A lively, inventive tale of Isaac that follows him beyond Genesis into the 21st century.
After being spared from Abraham's blade, he's been granted eternal youth and wanders the earth as a soldier of fortune. Turning up at a coffee shop in Los Angeles, he falls in love with Ruth Canby, a brilliant, breezy academic with a troubled past.
Isaac suspects he was forgotten, "a crumb dropped unnoticed in a kitchen crevice." Perhaps whatever saved him is long gone, leaving him "a puppet without a puppet master, like one of those Japanese soldiers stranded on an island after World War II."
Isaac and Ruth must ultimately confront a sinister, enigmatic phantom that's stalked him for forty centuries. The story makes stops that include the Spanish Inquisition, a luxury box at the Super Bowl, and the infamous cells of the Tombs of New York City. Along the way it takes stock of time and chance, good and evil, faith, forgiveness, God, Satan, and the power of everlasting love.

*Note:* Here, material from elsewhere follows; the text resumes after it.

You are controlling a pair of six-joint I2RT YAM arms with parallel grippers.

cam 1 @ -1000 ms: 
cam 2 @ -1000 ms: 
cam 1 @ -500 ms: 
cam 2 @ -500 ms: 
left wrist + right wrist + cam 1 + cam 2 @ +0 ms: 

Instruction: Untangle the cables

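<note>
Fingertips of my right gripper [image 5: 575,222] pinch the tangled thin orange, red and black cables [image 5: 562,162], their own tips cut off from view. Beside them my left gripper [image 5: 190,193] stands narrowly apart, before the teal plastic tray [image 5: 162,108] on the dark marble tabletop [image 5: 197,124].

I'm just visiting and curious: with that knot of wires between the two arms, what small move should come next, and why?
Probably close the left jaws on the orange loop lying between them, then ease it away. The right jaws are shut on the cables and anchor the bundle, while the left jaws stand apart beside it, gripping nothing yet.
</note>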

"In this fast-paced mashup of Faust and the biblical story of Isaac, former Los Angeles Times reporter Goldman (The Barfighter) twists the screws on a pair of star-crossed lovers as they struggle to overcome the natural and supernatural forces keeping them apart. When clever, gorgeous professor Ruth Canby meets handsome muscle-for-hire Lenny at the L.A. Farmers Market, their mutual attraction overpowers Ruth's inhibitions. But mysterious Lenny, who is, in fact, Isaac, son of Abraham, physically young after 4,000 years and world-weary but still in love with life{u2014}throws her over to protect his secret. Hurt and disappointed, Ruth accepts a too-good-to-be-true offer to join a Columbia University think tank and tries to forget Lenny, while fending off acolleague's advances. Back in L.A., Lenny avoids his age-old nemesis "The Beast" and attempts to forget Ruth. But he discovers that she's in grave danger, and only a supreme sacrifice might save her. Goldman's snappy dialogue and light touch make this sendup of West Coast superficiality, East Coast academia, and the Old Testament an entertaining read full of weighty, nuanced questions about faith, fate, and what makes life precious, even after four millennia."--P.W.